Dostosowanie do wyroku TK
Zasady wyrównywania kosztów regulowały najczęściej umowy pomiędzy gminą a rodzicem niepełnosprawnego ucznia. Nie działo się to jednak bezkolizyjnie i w końcu sprawa trafiła do Trybunału Konstytucyjnego, który postanowieniem z dnia z 17 października 2017 r. (sygn. akt S 1/17) stwierdził , że nieokreślenie warunków realizacji zadania gminy dotyczącego zwrotu kosztów przejazdu rodziców odwożących do szkoły swoje niepełnosprawne dzieci – łamie ustawę zasadniczą.
Autorzy projektu chcą, by zwrot kosztów jednorazowego przejazdu zależał od:
- średniej ceny paliwa w danej gminie;
- liczby kilometrów pomiędzy placówką a miejscem zamieszkania lub miejscem pracy;
- średniego zużycia paliwa na 100 kilometrów dla danego pojazdu.
Niestety, dla niektórych rodziców oznacza to istotną obniżkę kwot zwracanych im przez gminę.

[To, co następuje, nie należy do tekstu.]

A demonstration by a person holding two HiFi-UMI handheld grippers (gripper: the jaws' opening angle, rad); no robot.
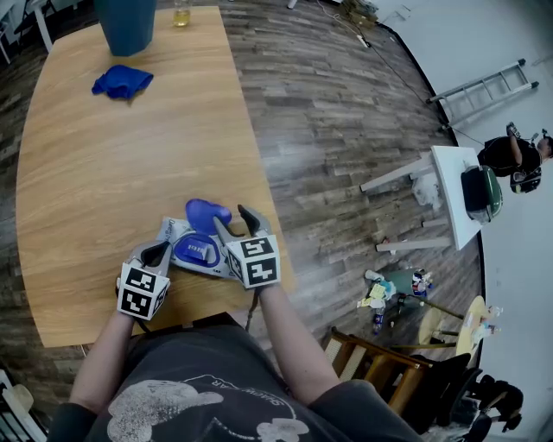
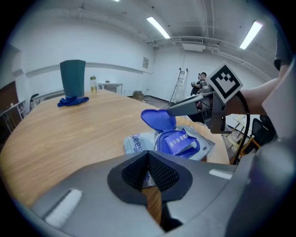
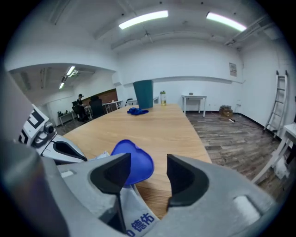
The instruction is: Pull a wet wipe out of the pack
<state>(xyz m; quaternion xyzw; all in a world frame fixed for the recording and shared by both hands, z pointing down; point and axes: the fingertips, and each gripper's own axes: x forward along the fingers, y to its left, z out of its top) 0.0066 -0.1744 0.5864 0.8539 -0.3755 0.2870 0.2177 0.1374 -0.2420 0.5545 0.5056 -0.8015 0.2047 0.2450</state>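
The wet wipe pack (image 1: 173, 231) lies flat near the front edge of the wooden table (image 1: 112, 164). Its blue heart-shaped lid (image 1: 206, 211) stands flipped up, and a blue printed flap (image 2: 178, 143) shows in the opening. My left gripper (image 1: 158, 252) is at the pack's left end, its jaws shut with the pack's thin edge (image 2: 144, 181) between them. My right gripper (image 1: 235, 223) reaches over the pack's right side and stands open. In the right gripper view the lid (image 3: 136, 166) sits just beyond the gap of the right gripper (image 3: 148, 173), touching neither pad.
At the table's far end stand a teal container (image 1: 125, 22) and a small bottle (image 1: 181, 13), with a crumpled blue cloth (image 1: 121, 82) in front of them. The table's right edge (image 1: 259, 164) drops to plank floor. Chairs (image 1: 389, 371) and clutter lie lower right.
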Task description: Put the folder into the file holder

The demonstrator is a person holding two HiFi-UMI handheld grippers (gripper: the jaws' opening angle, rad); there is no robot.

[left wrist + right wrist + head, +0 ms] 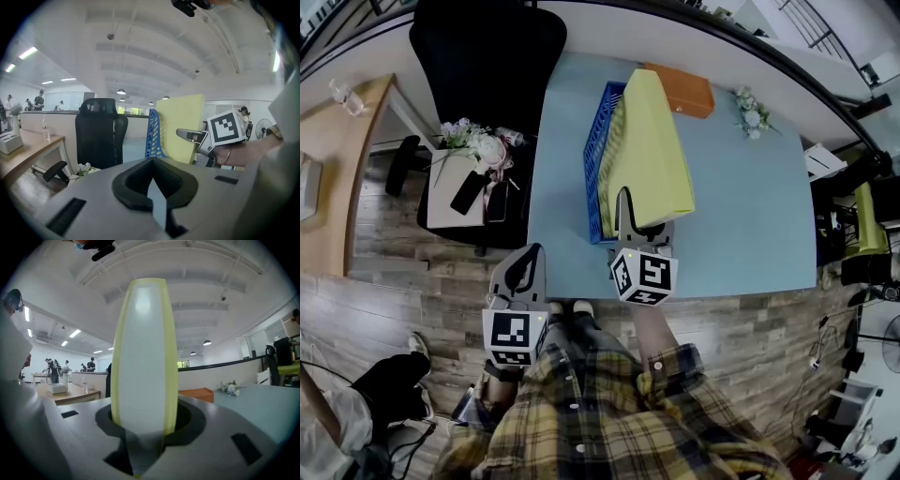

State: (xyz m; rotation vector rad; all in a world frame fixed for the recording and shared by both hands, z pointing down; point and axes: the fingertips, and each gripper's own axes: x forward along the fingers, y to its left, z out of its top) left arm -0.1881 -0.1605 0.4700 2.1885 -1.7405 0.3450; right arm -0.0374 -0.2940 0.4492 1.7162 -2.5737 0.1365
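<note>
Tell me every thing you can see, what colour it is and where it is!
table: one, light blue, in the middle
file holder: one, blue, on the table
folder: one, yellow, up against the file holder
box: one, orange, at the table's far edge
flowers: two bunches, whitish, one on the table's far right, one left of the table
office chair: one, black, past the table's far left corner
desk: one, wooden, far left
shirt: one, yellow checked, on the person
left gripper: one, grey, fingers together, empty, by the table's near edge
right gripper: one, grey, fingers closed on the folder
</note>
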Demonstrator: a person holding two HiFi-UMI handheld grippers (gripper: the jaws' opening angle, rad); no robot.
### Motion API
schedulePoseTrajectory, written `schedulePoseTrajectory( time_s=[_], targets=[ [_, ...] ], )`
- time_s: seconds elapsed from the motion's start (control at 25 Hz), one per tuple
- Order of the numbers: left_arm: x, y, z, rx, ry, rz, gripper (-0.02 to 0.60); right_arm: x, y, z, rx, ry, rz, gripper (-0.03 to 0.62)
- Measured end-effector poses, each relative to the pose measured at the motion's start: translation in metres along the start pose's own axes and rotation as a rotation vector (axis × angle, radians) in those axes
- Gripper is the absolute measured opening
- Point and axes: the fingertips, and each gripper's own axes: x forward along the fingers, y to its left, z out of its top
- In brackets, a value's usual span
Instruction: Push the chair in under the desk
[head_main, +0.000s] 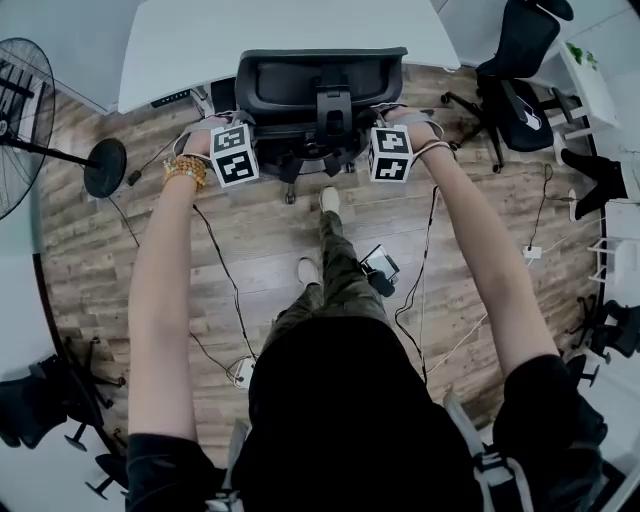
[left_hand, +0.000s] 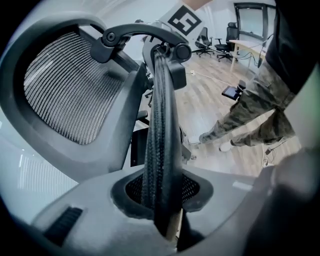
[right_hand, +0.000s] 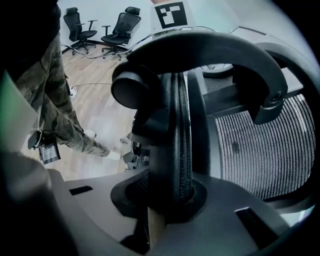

– Rozstrzygnięcie trybunału miało sprawić, że gminy zapewnią rodzicom realny zwrot kosztów dowozu. Tymczasem w projekcie bierze się pod uwagę jedynie koszt paliwa, zapominając o kosztach paliwa, amortyzacji, naprawach – komentowała Senacki projekt Angelika Suśniak. – Problem ze zwracaniem kosztów dowozu dziecka istniał od samego początku, miasto nie chciało np. brać pod uwagę tego, że powinno zwracać rodzicowi koszt czterech przejazdów, a nie tylko dwóch. W końcu rodzic nie spędzi całego dnia w szkole z dzieckiem – dodaje. Sejm nie wprowadził żadnych zmian w algorytmie. Poprawki dotyczyły zupełnie innych kwestii, głównie egzaminów zawodowych.
Dużo sporów o transport
To nie jedyny spór, jaki toczył się wokół transportu niepełnosprawnych dzieci do szkół. Spór toczył się wokół art. 39 ust. 4 ustawy – Prawo oświatowe, według którego obowiązkiem gminy jest zapewnienie uczniom niepełnosprawnym, bezpłatnego transportu i opieki w czasie przewozu do najbliższej szkoły. Problem w tym, że samorządy różnie interpretowały termin „najbliższa szkoła”, przez to rodzice skarżyli się, że ich dzieci są dowożone może i do najbliższej placówki, ale niekoniecznie tej, odpowiadającej ich potrzebom.